- _Your objective_: Please return the listing below from the line with "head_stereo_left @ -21" through its last line, exactly, and include nothing else.

- _Dataset excerpt_:
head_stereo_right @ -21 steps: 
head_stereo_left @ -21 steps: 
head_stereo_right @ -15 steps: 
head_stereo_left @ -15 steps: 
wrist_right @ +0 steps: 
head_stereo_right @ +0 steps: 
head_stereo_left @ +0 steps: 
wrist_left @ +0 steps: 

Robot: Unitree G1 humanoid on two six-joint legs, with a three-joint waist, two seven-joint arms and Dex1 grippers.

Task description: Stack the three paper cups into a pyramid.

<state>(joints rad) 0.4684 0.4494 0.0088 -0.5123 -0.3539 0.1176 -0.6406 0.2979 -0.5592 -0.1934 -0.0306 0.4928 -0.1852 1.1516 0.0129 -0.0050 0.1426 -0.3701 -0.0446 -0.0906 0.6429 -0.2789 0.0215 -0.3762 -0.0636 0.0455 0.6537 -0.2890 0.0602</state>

- _Solution_:
head_stereo_left @ -21 steps: 
head_stereo_right @ -15 steps: 
head_stereo_left @ -15 steps: 
wrist_right @ +0 steps: 
head_stereo_right @ +0 steps: 
head_stereo_left @ +0 steps: 
wrist_left @ +0 steps: 

Robot: Unitree G1 humanoid on two six-joint legs, with a three-joint waist, two seven-joint arms and Dex1 grippers.

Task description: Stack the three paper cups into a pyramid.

<state>(joints rad) 0.4684 0.4494 0.0088 -0.5123 -0.3539 0.1176 -0.6406 0.2979 -0.5592 -0.1934 -0.0306 0.4928 -0.1852 1.1516 0.0129 -0.0050 0.1426 -0.3701 -0.0446 -0.0906 0.6429 -0.2789 0.0215 -0.3762 -0.0636 0.0455 0.6537 -0.2890 0.0602</state>

There is no more to this exercise.